Through our research on Cyclone Idai, our group discovered that six weeks later, another devastating cyclone known as Cyclone Kenneth had hit the same region. This would be the first time in history that two strong tropical storms have hit the same region. Cyclone Kenneth originated “north of Madagascar and the Mozambique Channel. Fed by warm ocean temperatures, it strengthened from a Category 1 to a Category 4 storm in the 24 hours ahead of making landfall [on Pemba, Mozambique] April 25” (World Vision). This double event of storms affected many areas including but not limited to Mozambique, Zimbabwe, and Malawi. 

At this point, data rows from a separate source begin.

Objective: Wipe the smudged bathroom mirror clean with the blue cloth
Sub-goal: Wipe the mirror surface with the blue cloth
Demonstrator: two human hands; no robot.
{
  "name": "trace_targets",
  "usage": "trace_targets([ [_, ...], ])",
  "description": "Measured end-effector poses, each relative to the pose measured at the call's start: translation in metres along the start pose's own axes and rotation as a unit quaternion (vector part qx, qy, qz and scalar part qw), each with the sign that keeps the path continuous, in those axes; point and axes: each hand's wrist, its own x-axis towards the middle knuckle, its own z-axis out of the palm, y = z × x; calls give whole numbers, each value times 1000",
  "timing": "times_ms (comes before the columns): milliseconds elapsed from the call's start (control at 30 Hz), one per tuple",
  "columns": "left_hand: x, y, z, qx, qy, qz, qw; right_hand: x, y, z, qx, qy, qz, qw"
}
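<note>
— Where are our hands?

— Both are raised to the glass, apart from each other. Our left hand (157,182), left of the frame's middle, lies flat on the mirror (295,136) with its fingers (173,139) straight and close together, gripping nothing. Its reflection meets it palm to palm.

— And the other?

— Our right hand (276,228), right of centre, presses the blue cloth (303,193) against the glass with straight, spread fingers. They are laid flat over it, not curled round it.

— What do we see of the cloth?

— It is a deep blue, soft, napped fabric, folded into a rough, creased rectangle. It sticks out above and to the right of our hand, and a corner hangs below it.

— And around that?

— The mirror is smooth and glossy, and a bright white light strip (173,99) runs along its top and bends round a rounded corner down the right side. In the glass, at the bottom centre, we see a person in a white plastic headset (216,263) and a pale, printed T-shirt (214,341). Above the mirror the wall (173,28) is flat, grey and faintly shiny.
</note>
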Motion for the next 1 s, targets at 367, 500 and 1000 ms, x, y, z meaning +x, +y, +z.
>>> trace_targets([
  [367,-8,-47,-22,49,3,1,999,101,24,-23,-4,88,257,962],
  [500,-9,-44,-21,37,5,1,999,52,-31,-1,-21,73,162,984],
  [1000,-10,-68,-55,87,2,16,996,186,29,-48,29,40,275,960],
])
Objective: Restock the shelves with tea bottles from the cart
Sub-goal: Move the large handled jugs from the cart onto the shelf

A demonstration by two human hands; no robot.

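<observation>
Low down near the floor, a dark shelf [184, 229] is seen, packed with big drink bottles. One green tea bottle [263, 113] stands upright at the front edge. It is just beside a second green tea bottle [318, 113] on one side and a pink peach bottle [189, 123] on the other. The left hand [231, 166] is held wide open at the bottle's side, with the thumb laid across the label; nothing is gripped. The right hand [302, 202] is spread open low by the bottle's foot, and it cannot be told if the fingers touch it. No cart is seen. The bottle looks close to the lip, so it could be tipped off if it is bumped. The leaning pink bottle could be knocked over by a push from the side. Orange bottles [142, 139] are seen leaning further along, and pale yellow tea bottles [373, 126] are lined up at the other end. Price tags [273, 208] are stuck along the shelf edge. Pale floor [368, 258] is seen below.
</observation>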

The Republic of Mozambique is located in southeastern Africa with a coast on the Indian ocean. Mozambique is home to around 32 million people who are predominantly Bantu.The Bantu people are not a homogeneous group but rather refers to a language group. According to Encyclopedia Britannica, “approximately 85 million speakers of the more than 500 distinct languages”, and Mozambique is just one country of many that the Bantus call home. Although Mozambique gained independence from Portugal in 1975, there is still a strong trading relationship between the two countries. Mozambique is quite rich in natural resources, especially with its coastline. The country as a whole is still quite underdeveloped with two thirds of the nation living in poverty. Although the majority of people in Mozambique are Christian, the second largest religious following are traditional African faiths.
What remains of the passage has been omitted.